Pictures excluded, return the lines below from the first through the line holding "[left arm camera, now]".

(Items from a dataset)
◇ ◇ ◇ ◇ ◇ ◇ ◇
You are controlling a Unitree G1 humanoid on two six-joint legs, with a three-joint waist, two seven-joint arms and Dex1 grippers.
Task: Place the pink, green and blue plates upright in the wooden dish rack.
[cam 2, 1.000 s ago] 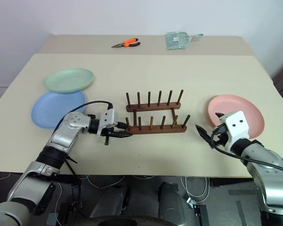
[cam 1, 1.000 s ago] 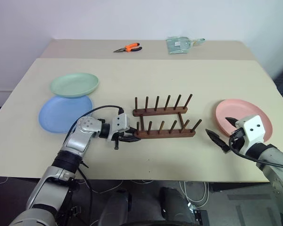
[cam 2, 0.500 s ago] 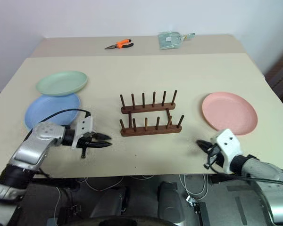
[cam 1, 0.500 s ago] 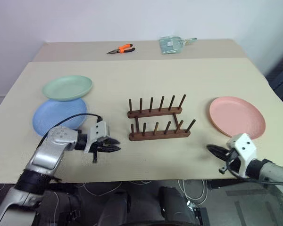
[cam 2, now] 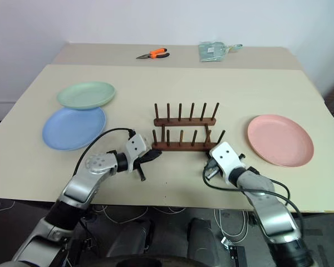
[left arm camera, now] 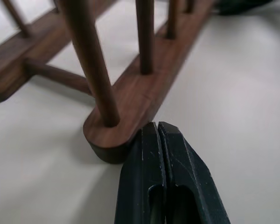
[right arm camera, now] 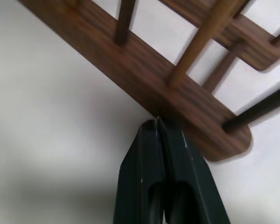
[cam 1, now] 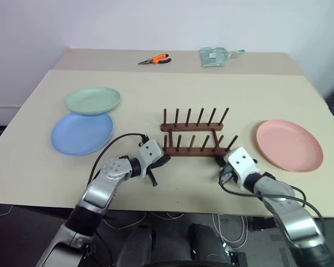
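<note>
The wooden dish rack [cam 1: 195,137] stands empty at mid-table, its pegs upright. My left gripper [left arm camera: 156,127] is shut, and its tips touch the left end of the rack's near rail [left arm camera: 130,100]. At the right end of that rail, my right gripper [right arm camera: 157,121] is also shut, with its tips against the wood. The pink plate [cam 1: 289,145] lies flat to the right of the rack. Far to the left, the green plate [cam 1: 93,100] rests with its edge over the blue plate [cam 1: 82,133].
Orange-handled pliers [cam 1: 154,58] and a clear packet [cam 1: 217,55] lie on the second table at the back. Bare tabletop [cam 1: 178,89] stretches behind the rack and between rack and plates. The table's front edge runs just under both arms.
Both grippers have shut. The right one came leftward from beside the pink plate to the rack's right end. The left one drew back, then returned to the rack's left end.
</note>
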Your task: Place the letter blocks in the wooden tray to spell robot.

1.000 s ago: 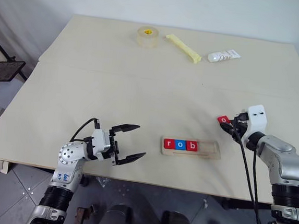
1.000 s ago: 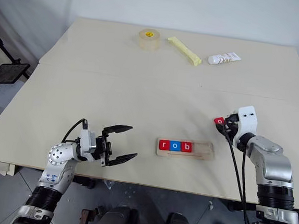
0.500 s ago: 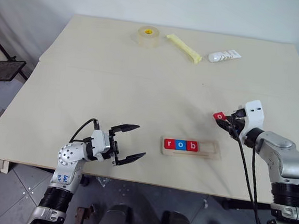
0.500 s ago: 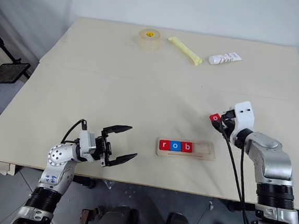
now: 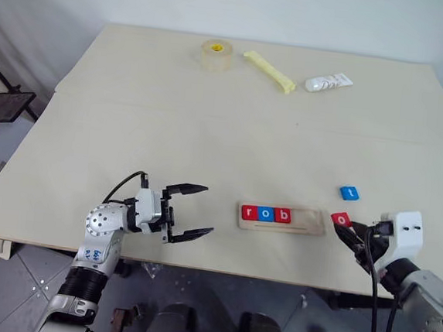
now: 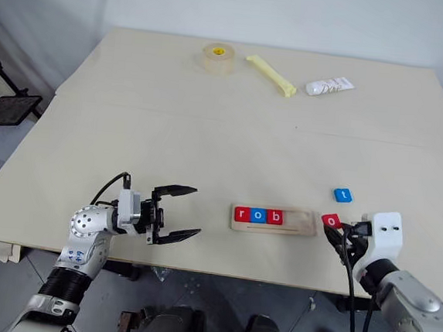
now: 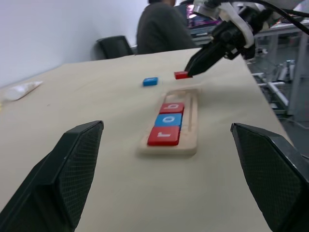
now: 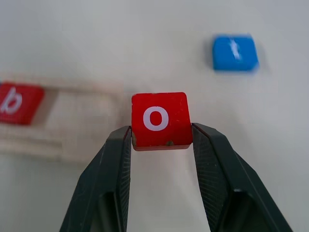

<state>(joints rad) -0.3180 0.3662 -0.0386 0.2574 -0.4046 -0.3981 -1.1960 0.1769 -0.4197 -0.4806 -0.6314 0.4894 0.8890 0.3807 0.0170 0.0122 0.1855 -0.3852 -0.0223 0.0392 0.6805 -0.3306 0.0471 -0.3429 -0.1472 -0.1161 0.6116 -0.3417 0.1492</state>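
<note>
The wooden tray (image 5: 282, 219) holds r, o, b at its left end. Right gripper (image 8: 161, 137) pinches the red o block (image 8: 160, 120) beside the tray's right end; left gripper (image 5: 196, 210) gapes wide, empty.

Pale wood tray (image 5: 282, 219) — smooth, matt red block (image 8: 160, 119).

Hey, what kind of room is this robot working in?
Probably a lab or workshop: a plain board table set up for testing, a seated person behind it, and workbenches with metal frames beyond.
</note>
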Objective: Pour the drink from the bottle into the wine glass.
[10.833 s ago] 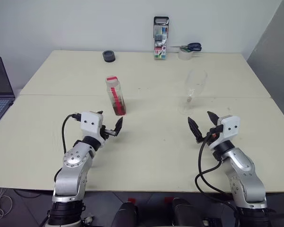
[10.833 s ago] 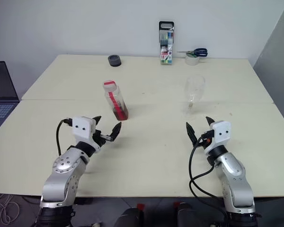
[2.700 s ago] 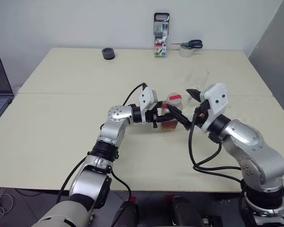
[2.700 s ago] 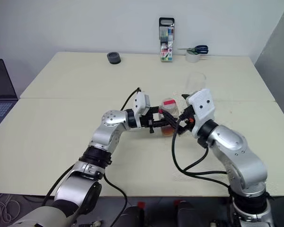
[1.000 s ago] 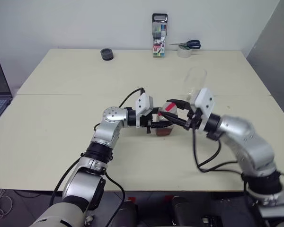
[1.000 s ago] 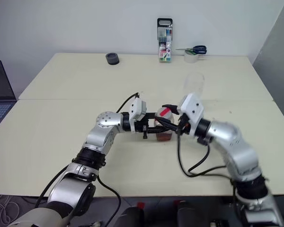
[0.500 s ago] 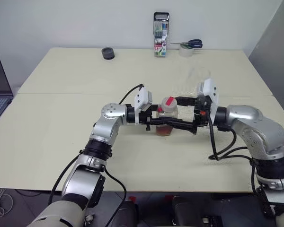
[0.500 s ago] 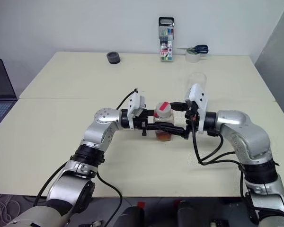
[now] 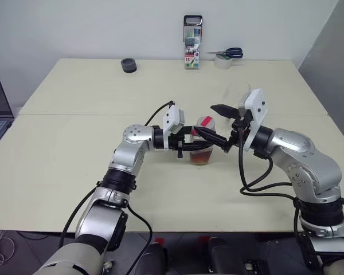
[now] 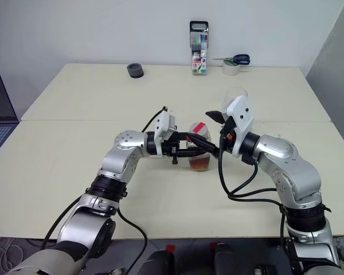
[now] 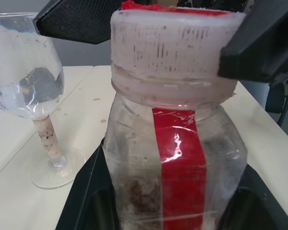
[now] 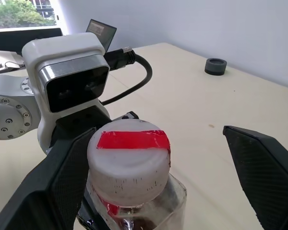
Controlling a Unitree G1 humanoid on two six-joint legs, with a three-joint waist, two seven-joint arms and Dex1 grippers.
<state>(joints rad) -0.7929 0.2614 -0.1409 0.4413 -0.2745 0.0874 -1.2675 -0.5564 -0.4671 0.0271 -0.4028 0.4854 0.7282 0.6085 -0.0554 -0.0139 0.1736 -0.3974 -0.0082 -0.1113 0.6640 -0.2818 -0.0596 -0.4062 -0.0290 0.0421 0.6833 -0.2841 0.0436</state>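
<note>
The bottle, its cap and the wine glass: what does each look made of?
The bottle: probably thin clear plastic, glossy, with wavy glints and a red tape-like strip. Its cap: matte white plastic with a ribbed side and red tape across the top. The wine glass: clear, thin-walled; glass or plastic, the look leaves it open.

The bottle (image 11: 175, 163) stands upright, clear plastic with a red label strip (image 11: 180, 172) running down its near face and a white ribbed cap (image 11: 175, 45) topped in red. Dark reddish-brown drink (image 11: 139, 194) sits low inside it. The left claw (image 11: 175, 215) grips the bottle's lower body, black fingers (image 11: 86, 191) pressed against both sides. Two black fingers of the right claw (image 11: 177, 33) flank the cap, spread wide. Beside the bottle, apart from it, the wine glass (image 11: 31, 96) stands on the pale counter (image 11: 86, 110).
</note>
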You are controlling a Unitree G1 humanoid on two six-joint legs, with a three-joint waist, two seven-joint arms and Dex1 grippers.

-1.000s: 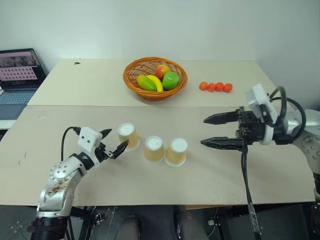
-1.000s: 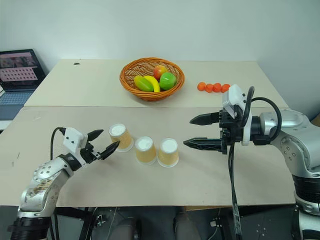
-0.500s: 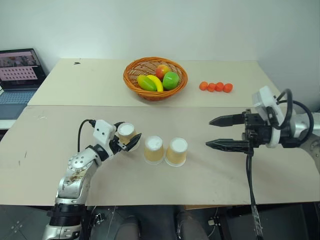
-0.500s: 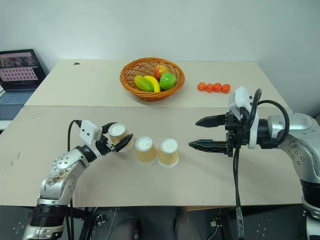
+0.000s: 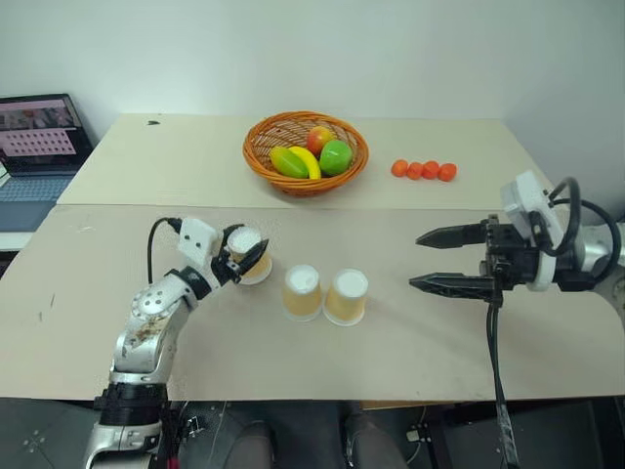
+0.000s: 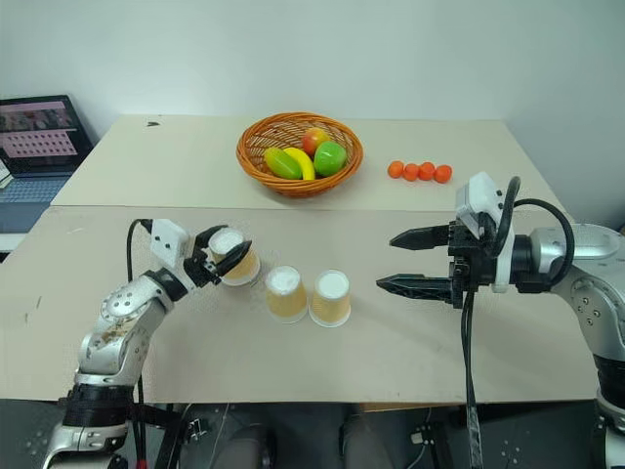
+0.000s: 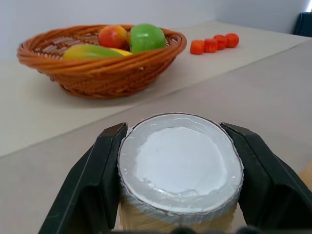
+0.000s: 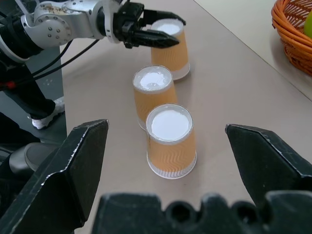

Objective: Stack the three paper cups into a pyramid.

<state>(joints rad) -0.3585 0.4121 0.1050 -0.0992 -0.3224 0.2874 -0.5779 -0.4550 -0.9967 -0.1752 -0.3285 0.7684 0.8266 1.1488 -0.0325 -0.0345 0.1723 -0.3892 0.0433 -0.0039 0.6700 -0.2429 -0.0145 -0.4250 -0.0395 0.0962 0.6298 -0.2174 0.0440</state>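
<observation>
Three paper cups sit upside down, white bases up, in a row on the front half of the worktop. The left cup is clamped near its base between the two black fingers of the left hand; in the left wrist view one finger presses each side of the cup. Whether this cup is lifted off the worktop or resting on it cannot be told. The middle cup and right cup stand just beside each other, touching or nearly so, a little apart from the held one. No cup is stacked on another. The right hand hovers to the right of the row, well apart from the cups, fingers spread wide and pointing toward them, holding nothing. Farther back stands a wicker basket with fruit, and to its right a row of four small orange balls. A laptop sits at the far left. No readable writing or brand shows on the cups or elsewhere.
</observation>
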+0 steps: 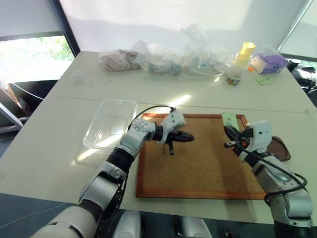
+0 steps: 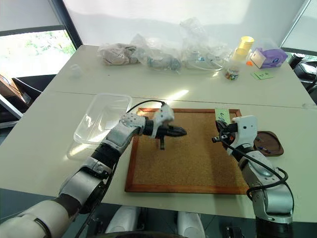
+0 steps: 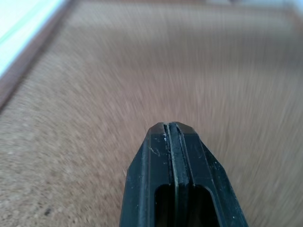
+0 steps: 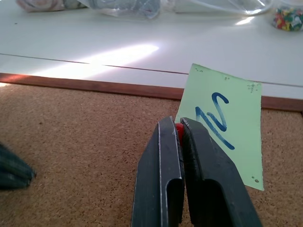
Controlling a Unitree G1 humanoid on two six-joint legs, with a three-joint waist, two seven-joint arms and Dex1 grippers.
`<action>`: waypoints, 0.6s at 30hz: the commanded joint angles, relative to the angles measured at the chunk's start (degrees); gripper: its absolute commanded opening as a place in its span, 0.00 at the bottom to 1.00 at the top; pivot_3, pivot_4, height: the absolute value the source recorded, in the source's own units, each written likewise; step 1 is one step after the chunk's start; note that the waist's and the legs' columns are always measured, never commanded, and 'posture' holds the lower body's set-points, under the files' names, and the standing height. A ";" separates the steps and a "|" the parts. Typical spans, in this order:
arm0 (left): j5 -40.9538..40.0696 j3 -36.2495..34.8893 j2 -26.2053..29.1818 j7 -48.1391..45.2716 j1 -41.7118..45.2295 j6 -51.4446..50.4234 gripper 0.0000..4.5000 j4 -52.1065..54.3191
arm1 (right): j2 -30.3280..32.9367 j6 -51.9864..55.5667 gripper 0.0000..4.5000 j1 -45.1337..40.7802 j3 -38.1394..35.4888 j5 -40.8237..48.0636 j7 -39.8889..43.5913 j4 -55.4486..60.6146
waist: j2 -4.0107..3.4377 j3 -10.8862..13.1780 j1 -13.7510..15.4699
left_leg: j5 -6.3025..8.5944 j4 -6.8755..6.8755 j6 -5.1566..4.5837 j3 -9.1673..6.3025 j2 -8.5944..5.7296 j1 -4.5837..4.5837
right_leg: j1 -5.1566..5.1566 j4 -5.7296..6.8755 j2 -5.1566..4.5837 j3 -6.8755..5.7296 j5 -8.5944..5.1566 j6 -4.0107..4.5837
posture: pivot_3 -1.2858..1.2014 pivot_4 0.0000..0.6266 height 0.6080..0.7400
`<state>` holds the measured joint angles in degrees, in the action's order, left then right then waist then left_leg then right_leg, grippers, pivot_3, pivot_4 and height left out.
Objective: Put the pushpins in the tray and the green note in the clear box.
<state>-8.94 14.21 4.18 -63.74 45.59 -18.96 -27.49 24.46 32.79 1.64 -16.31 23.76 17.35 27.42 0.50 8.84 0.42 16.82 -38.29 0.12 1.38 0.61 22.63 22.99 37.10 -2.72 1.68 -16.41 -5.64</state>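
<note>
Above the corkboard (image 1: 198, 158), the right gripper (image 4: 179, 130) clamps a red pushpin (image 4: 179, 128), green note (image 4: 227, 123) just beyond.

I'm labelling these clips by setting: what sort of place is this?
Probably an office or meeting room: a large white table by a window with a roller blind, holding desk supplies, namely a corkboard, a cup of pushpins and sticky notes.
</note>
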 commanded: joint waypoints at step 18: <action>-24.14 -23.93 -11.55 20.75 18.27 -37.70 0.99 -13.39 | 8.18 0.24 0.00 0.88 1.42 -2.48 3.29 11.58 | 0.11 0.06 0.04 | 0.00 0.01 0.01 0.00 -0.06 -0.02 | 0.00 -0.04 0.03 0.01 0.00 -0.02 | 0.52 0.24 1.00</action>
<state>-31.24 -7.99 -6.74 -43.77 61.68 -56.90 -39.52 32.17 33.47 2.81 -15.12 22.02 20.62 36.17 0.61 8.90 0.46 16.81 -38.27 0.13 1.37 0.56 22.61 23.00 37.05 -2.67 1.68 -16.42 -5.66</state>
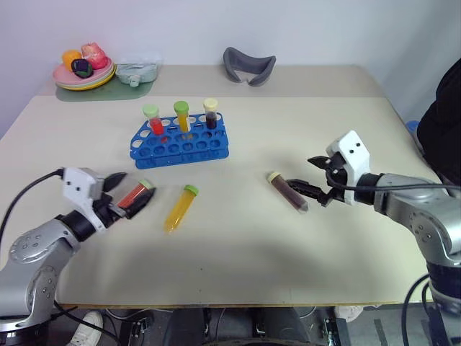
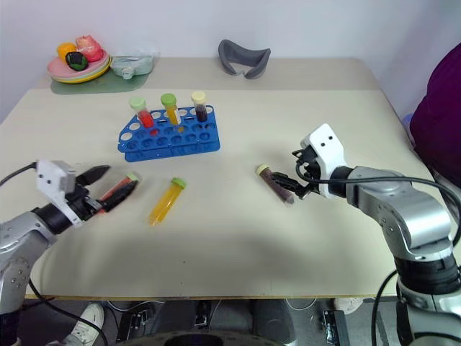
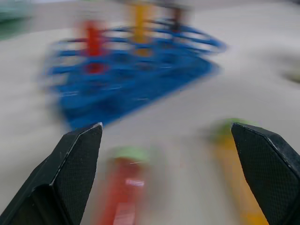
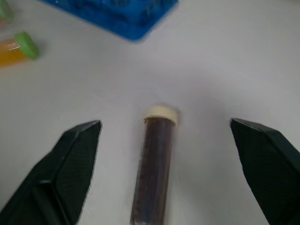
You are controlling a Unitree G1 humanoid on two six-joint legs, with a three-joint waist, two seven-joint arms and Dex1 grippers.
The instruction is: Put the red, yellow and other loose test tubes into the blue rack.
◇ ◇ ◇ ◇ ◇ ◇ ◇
RESPONSE TO THE TASK:
You are controlling a Unitree G1 humanoid on two six-joint legs, with a three-joint waist, two seven-joint arms and Dex1 grippers.
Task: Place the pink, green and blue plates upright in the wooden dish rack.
[cam 2, 1.000 s ago] 
[cam 1, 1.000 s ago] 
[cam 2, 0.500 s ago] 
[cam 1, 0.500 s ago] 
[cam 2, now] 
[left arm camera, now] 

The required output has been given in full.